AIM OF THE EXERCISE: What is needed is an exact copy of the data that follows.

BEGIN

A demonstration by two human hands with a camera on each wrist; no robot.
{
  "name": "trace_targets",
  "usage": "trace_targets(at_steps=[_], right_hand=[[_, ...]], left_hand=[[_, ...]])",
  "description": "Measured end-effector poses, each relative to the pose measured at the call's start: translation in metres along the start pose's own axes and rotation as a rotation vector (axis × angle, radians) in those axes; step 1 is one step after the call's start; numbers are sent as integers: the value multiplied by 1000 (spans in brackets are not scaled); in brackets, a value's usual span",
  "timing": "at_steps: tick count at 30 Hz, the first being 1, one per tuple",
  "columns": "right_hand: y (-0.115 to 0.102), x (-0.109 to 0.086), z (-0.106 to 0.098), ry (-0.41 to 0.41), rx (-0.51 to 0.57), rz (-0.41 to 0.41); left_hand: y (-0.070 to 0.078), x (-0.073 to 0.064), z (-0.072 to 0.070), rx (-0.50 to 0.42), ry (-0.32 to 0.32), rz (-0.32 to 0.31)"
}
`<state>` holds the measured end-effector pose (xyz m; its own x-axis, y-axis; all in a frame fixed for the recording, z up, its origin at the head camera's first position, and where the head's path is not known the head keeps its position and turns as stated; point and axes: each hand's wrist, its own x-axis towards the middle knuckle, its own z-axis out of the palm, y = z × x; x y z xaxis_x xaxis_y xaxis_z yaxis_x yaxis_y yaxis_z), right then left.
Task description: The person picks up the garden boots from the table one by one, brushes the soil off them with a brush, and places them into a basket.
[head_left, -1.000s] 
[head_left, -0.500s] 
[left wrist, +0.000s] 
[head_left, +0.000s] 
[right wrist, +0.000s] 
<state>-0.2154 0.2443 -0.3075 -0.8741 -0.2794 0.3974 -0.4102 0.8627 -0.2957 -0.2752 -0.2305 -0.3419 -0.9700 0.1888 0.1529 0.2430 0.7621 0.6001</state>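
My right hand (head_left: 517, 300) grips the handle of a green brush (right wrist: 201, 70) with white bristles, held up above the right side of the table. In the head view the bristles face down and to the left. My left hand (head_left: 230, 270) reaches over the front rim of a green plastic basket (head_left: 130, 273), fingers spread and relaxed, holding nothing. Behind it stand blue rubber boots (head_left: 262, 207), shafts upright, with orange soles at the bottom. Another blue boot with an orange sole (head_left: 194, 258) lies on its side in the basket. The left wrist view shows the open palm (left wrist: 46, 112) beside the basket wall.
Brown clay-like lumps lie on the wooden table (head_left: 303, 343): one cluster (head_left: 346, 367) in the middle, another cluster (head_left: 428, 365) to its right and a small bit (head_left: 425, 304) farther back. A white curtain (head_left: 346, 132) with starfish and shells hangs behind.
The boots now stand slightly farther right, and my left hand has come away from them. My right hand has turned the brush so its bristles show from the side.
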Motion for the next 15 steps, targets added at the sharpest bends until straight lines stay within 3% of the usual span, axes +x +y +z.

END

WRITTEN SOLUTION:
A demonstration by two human hands with a camera on each wrist; no robot.
{
  "name": "trace_targets",
  "usage": "trace_targets(at_steps=[_], right_hand=[[_, ...]], left_hand=[[_, ...]])",
  "description": "Measured end-effector poses, each relative to the pose measured at the call's start: translation in metres along the start pose's own axes and rotation as a rotation vector (axis × angle, radians) in those axes; step 1 is one step after the call's start; numbers are sent as integers: the value multiplied by 1000 (spans in brackets are not scaled); in brackets, a value's usual span",
  "timing": "at_steps: tick count at 30 Hz, the first being 1, one per tuple",
  "columns": "right_hand: y (-0.115 to 0.102), x (-0.109 to 0.086), z (-0.106 to 0.098), ry (-0.41 to 0.41), rx (-0.51 to 0.57), rz (-0.41 to 0.41); left_hand: y (-0.070 to 0.078), x (-0.073 to 0.064), z (-0.072 to 0.070), rx (-0.50 to 0.42), ry (-0.32 to 0.32), rz (-0.32 to 0.31)"
}
`<state>` holds the measured end-effector pose (xyz m; its own x-axis, y-axis; all in a frame fixed for the recording, z up, its origin at the head camera's first position, and where the head's path is not known the head keeps its position and turns as stated; point and axes: each hand's wrist, its own x-axis towards the middle knuckle, its own z-axis out of the palm, y = z × x; x y z xaxis_x xaxis_y xaxis_z yaxis_x yaxis_y yaxis_z), right then left.
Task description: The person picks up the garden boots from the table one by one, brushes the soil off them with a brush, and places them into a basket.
[head_left, -1.000s] 
[head_left, -0.500s] 
[left wrist, +0.000s] 
[head_left, +0.000s] 
[right wrist, +0.000s] 
<state>-0.2154 0.2443 -0.3075 -0.8741 -0.2794 0.3974 -0.4102 0.8627 -0.2957 -0.2752 -0.2305 -0.3419 -0.9700 0.1888 0.1529 0.2430 0.7621 0.6001</state>
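My right hand (head_left: 517, 300) grips the handle of a green brush (right wrist: 201, 70) with white bristles, held up above the right side of the table. In the head view the bristles face down and to the left. My left hand (head_left: 230, 270) reaches over the front rim of a green plastic basket (head_left: 130, 273), fingers spread and relaxed, holding nothing. Behind it stand blue rubber boots (head_left: 262, 207), shafts upright, with orange soles at the bottom. Another blue boot with an orange sole (head_left: 194, 258) lies on its side in the basket. The left wrist view shows the open palm (left wrist: 46, 112) beside the basket wall.
Brown clay-like lumps lie on the wooden table (head_left: 303, 343): one cluster (head_left: 346, 367) in the middle, another cluster (head_left: 428, 365) to its right and a small bit (head_left: 425, 304) farther back. A white curtain (head_left: 346, 132) with starfish and shells hangs behind.
The boots now stand slightly farther right, and my left hand has come away from them. My right hand has turned the brush so its bristles show from the side.
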Motion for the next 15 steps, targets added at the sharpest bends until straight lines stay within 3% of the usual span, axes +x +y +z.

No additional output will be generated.